For the records below, print the lines from the line with "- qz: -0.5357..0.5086" through the line with "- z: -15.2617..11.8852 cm" exactly as written; include both end lines and exclude the rest.

§ §

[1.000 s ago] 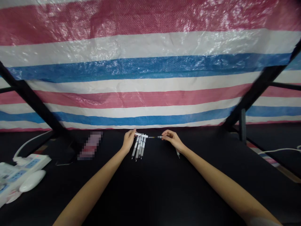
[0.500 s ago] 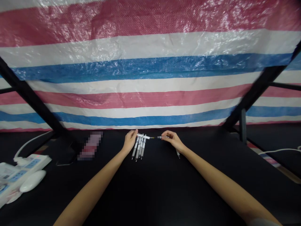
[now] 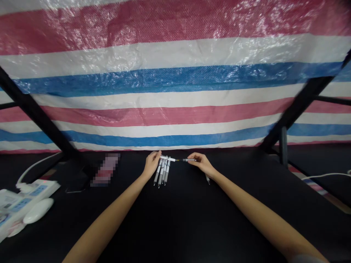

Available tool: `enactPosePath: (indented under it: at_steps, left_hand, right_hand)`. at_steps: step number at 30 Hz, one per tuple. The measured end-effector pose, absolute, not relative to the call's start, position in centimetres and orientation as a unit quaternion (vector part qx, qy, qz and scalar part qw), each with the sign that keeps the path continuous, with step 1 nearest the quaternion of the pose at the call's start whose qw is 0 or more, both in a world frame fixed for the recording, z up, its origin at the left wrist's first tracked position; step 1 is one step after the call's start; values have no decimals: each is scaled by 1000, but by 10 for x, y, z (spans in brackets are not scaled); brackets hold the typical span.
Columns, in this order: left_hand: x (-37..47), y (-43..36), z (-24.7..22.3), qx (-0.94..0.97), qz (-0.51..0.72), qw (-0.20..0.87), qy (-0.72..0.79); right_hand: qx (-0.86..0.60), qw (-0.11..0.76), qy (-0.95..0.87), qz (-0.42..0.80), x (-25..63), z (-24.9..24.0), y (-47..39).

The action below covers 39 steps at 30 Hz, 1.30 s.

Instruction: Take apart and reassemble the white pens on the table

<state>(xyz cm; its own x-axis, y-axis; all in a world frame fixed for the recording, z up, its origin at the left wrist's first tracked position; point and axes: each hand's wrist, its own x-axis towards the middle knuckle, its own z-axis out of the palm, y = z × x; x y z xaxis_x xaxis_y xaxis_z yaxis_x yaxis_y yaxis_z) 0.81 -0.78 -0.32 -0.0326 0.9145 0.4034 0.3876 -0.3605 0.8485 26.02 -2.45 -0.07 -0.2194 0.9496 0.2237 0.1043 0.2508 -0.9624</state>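
Observation:
My left hand [image 3: 152, 162] pinches a white pen barrel [image 3: 171, 159], which lies crosswise above several grey-and-white pens [image 3: 163, 171]. A thin refill [image 3: 179, 160] sticks out of the barrel's right end. Closed fingertips of my right hand [image 3: 199, 160] hold a grey pen tip section [image 3: 188, 159] around the refill's far part, apart from the barrel. Under my right wrist lies another pen [image 3: 207, 179], partly hidden.
On the black table [image 3: 175, 219] a blurred-out flat item [image 3: 106, 170] lies to the left. Further left are a white power strip [image 3: 27, 199] and a white mouse-shaped object [image 3: 38, 210]. Behind hangs a striped sheet [image 3: 175, 109] between black bars.
The grey tip section in my right hand has shifted very slightly left. My left hand and the pens beneath it look nearly unchanged.

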Motion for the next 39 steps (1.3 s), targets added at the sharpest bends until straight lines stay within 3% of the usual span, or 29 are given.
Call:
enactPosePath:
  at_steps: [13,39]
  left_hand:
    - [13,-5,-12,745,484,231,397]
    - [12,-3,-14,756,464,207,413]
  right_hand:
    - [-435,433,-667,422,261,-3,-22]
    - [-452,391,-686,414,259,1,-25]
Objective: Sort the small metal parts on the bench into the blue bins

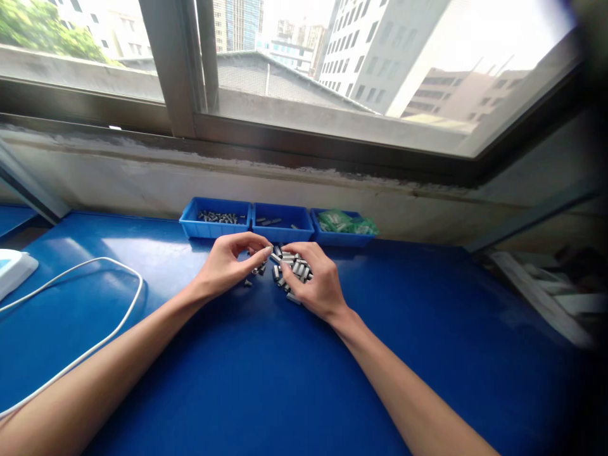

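My left hand (236, 261) is closed in a pinch, thumb and forefinger tips together. Whatever sits between them is too small to make out. Under and beside it lie several small dark screws (247, 283), partly hidden by the fingers. Facing it, my right hand (313, 277) curves over a pile of silver metal standoffs (299, 269). A short standoff (275, 258) shows at its thumb and forefinger, pointing toward the left fingertips. The hands are close but apart, and the right palm hides part of the pile.
Behind the hands stand three blue bins: one with screws (184, 221), one with a few standoffs (284, 233), one with a green plastic bag (339, 220). A white cable (137, 291) loops across the blue table (266, 380) at left, near a white device (16, 269).
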A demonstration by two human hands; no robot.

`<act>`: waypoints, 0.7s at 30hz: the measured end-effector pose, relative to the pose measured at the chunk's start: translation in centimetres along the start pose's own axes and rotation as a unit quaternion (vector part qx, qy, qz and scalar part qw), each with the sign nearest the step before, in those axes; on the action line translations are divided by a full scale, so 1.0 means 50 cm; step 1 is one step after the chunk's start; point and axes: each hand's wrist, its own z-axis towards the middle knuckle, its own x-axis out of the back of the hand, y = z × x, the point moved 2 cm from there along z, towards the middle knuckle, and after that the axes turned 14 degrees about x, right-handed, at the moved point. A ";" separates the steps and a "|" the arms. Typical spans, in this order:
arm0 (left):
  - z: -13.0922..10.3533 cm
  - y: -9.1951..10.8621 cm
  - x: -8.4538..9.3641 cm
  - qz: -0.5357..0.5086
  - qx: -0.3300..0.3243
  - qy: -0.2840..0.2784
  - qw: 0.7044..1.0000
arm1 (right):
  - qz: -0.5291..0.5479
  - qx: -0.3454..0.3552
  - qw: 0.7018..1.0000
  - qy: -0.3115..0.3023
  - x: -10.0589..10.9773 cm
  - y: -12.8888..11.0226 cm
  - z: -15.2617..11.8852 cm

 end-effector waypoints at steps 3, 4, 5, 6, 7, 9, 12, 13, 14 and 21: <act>0.002 0.003 -0.006 -0.087 0.076 -0.043 0.992 | 0.010 0.002 1.000 0.018 -0.005 -0.002 -0.007; 0.002 0.004 -0.007 -0.105 0.096 -0.053 0.988 | 0.013 -0.002 1.000 0.028 -0.006 -0.001 -0.009; 0.001 0.004 -0.008 -0.118 0.110 -0.063 0.985 | 0.014 -0.008 0.999 0.040 -0.006 0.001 -0.011; 0.001 0.005 -0.008 -0.128 0.119 -0.071 0.982 | 0.014 -0.014 0.999 0.050 -0.005 0.003 -0.013; 0.000 0.006 -0.007 -0.136 0.124 -0.079 0.980 | 0.014 -0.020 0.998 0.060 -0.004 0.005 -0.014; 0.000 0.007 -0.007 -0.146 0.123 -0.093 0.977 | 0.012 -0.029 0.997 0.072 -0.002 0.008 -0.015; 0.001 0.006 -0.007 -0.151 0.119 -0.104 0.976 | 0.005 -0.035 0.997 0.071 0.002 0.008 -0.015; 0.002 0.005 -0.008 -0.151 0.117 -0.104 0.976 | 0.003 -0.033 0.997 0.070 0.002 0.007 -0.014; 0.002 0.004 -0.008 -0.149 0.116 -0.101 0.977 | 0.002 -0.029 0.997 0.067 0.003 0.006 -0.014; 0.005 0.003 0.000 -0.131 0.103 -0.050 0.985 | 0.001 -0.019 0.999 0.049 0.002 0.002 -0.012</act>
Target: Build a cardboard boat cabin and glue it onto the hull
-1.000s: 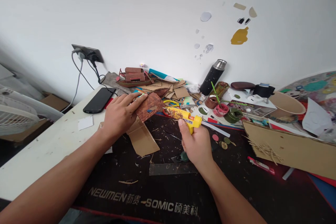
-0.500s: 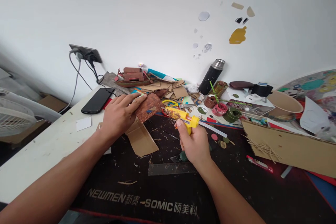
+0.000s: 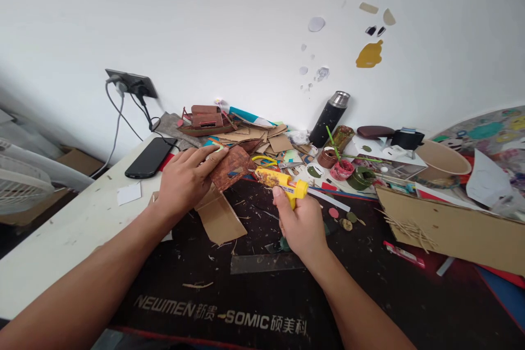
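Observation:
My left hand (image 3: 185, 176) is closed on a reddish-brown painted cardboard piece (image 3: 232, 168), its fingers on the piece's left edge. My right hand (image 3: 301, 219) is wrapped round a yellow glue gun (image 3: 283, 182) with a clear glue stick out of its back. The gun's nozzle points left and sits close to the brown piece's right edge; whether they touch I cannot tell. Below the brown piece, a bare cardboard strip (image 3: 221, 222) lies on the black mat (image 3: 197, 268). A clear ruler (image 3: 266, 263) lies nearer to me.
A brown model boat (image 3: 205, 120) and cardboard scraps (image 3: 281, 143) are along the wall. Behind the right hand stand a black flask (image 3: 329, 119) and open paint jars (image 3: 342, 169). Thin sticks rest on a cardboard panel (image 3: 463, 229); a phone (image 3: 150, 158) lies at left.
The glue gun and my right hand have shifted very slightly left. My left hand and the brown piece stay about the same, and the view has moved a little.

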### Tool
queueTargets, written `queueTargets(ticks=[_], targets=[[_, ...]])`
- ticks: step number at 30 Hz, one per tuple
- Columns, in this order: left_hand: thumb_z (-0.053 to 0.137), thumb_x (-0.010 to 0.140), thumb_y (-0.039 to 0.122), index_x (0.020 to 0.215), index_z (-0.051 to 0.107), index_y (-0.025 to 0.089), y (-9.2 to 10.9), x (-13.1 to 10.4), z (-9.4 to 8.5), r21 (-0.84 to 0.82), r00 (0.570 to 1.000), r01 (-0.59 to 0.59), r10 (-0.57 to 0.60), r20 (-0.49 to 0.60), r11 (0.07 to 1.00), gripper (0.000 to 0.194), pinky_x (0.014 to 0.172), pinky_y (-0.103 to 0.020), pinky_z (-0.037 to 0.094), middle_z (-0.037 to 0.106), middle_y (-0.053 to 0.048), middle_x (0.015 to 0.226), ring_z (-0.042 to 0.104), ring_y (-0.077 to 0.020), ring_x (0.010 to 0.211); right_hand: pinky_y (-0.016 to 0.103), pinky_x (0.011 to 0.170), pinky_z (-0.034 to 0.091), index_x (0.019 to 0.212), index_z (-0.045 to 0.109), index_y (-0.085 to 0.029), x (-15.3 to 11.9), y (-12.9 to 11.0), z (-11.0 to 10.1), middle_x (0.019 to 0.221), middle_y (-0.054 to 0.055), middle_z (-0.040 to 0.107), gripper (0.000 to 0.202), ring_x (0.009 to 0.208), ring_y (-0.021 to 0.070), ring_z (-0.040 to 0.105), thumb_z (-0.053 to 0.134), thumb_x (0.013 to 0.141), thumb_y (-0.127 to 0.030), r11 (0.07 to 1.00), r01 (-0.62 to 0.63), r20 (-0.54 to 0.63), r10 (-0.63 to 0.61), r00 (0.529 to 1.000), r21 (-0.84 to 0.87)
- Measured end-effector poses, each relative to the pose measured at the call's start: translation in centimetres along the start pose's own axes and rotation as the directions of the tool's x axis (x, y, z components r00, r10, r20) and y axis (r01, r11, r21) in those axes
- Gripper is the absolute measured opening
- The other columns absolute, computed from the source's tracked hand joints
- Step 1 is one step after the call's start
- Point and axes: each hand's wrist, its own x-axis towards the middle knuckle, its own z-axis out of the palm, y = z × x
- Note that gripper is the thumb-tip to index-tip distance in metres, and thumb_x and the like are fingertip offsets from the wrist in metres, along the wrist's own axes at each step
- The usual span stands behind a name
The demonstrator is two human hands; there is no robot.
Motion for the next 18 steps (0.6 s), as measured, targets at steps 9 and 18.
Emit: queueTargets(ticks=[9, 18], targets=[[0.056, 0.098, 0.014, 0.145, 0.07, 0.026, -0.11, -0.09, -0.02, 0.006, 1.0, -0.013, 0.013, -0.011, 1.0, 0.05, 0.085, -0.044, 0.055, 0.078, -0.01, 0.135, 0.073, -0.0299, 0.103, 0.029, 0.05, 0.043, 0.072, 0.069, -0.024, 0.04, -0.03, -0.11, 0.046, 0.001, 0.054, 0.057, 0.05, 0.0213, 0.061, 0.05, 0.108, -0.065, 0.999, 0.023, -0.023, -0.024, 0.999, -0.034], [0.055, 0.097, 0.011, 0.143, 0.071, 0.023, -0.09, -0.06, -0.12, 0.027, 1.0, -0.02, 0.02, -0.01, 0.999, 0.05, 0.086, -0.043, 0.056, 0.078, -0.01, 0.135, 0.073, -0.0298, 0.104, 0.029, 0.05, 0.043, 0.074, 0.07, -0.024, 0.16, 0.14, -0.24, 0.048, 0.001, 0.055, 0.056, 0.052, 0.0212, 0.062, 0.051, 0.108, -0.064, 0.999, 0.036, -0.053, -0.037, 0.998, -0.019]])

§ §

→ Reply
  - qz: -0.5357..0.5086
  - qx: -0.3300..0.3243
  - qy: -0.2840..0.2784
  - qw: 0.7044..1.0000
arm1 (right):
  - qz: -0.5291..0.5479
  - qx: -0.3454..0.3552
  - qw: 0.7018..1.0000
  - qy: -0.3115..0.3023
  - x: -10.0589..10.9773 cm
  - y: -12.8888..11.0226 cm
  - z: -15.2617..11.8852 cm

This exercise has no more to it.